**Problem to solve:**
With the pictures left out, write out exactly the lines of the listing below that run from the line with "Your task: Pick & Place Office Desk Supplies" through the line with "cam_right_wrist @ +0".

..........

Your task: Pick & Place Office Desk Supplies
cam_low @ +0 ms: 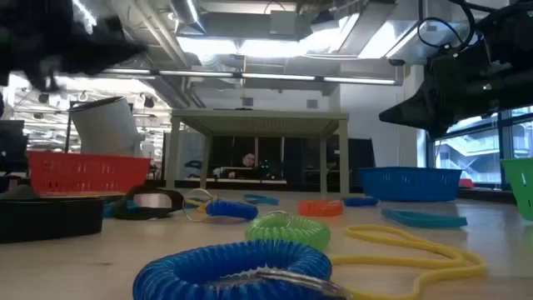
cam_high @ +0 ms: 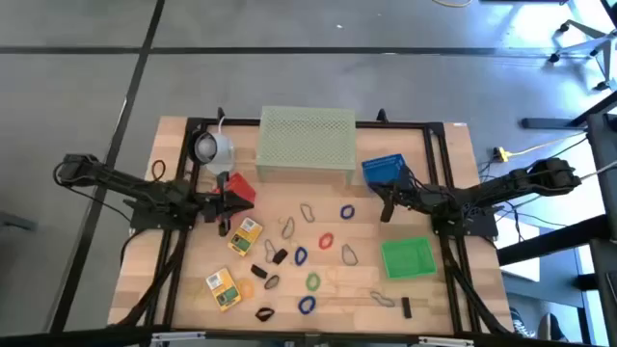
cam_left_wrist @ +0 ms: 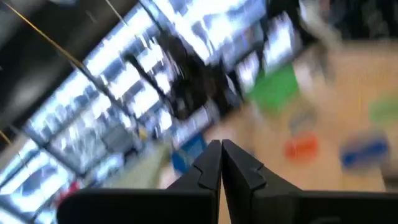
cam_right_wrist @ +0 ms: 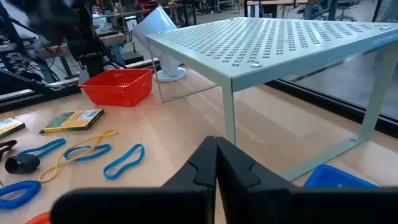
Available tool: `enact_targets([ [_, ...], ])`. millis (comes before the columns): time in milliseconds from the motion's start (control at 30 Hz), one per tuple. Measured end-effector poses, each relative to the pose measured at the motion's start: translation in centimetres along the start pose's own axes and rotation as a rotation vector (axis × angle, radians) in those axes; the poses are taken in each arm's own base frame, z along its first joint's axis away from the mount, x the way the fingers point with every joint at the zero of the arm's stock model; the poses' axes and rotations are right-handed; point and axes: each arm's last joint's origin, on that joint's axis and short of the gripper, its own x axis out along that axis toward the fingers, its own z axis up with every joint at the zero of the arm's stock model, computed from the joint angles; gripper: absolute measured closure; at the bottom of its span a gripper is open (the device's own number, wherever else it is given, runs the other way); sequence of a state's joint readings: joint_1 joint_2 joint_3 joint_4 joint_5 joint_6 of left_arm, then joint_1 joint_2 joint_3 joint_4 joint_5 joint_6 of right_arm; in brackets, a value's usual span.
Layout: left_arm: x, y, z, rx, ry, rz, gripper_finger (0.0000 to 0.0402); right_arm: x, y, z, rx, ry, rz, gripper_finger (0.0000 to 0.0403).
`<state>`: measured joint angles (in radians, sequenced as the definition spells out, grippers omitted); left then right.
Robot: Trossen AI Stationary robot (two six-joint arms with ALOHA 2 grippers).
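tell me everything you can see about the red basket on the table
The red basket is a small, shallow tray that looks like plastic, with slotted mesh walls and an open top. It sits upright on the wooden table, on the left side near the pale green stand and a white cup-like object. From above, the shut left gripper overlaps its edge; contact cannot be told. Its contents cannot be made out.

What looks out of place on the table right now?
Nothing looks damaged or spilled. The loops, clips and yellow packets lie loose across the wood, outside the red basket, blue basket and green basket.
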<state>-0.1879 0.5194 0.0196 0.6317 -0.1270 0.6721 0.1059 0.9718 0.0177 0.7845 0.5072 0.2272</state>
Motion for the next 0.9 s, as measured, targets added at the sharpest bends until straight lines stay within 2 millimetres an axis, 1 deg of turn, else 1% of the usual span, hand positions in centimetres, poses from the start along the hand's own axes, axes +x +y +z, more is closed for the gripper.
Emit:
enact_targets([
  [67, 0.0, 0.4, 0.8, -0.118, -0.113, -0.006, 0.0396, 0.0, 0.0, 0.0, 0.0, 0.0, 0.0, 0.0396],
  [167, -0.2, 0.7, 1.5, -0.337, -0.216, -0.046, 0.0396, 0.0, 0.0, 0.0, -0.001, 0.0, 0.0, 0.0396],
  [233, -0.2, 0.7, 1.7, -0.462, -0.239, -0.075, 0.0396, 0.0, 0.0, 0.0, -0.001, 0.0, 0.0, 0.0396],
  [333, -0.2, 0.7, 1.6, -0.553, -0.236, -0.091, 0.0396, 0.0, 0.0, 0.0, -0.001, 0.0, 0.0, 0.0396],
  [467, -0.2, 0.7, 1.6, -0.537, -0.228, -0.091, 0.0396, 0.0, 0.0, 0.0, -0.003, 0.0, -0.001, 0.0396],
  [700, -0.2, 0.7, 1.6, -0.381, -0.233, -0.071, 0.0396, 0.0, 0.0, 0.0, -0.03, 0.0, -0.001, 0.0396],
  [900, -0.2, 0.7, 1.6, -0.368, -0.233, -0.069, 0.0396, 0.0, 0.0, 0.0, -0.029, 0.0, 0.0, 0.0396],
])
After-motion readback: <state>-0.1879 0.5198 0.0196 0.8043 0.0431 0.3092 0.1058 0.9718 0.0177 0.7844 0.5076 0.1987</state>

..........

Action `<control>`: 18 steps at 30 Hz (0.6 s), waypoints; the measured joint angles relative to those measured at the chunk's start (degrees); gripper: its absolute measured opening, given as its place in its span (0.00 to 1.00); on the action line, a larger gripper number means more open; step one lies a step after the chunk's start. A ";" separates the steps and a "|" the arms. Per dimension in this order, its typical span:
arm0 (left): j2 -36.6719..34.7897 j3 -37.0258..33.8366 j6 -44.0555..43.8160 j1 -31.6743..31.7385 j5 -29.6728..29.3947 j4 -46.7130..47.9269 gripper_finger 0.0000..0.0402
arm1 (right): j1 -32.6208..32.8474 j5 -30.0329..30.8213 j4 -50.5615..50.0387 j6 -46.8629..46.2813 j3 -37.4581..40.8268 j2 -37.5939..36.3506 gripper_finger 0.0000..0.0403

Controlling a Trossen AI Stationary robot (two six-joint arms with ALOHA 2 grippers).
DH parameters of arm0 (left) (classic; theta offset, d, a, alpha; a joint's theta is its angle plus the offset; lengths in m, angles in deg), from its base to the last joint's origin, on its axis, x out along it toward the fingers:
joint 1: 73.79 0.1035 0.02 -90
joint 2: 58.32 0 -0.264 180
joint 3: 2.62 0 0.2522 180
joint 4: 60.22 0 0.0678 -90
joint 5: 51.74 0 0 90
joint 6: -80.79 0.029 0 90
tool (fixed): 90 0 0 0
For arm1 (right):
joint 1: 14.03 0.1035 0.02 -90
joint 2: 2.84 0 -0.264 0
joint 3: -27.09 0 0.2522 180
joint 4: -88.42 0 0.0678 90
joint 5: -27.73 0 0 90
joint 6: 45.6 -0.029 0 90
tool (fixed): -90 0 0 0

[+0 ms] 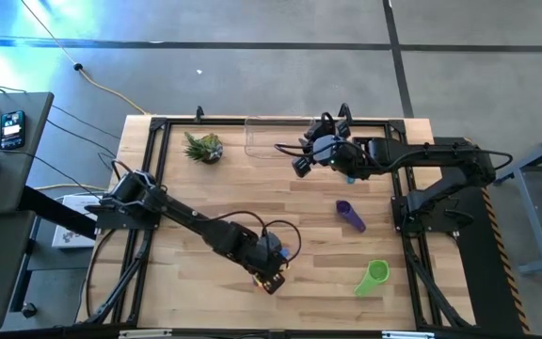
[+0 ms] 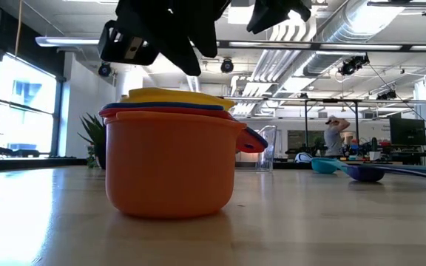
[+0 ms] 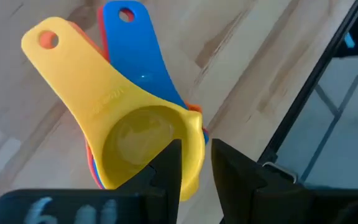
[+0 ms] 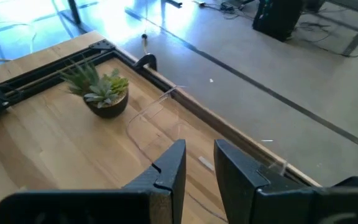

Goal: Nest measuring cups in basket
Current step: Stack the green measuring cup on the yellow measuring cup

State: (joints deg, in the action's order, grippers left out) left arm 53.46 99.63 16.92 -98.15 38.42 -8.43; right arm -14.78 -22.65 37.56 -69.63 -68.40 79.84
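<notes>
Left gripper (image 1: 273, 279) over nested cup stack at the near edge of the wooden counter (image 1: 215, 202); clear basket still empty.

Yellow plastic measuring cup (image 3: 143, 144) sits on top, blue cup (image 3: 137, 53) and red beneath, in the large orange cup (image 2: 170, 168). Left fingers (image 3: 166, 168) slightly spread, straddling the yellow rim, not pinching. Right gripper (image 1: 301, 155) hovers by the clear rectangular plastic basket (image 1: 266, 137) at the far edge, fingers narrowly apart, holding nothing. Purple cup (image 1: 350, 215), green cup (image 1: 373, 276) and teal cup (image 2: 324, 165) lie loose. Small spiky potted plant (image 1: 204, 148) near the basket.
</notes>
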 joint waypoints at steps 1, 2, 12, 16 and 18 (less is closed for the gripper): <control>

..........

**Solution below:**
Your task: Pick & Place Office Desk Supplies
cam_low @ +0 ms: 
cam_high @ +0 ms: 
cam_left_wrist @ +0 ms: 
cam_right_wrist @ +0 ms: 

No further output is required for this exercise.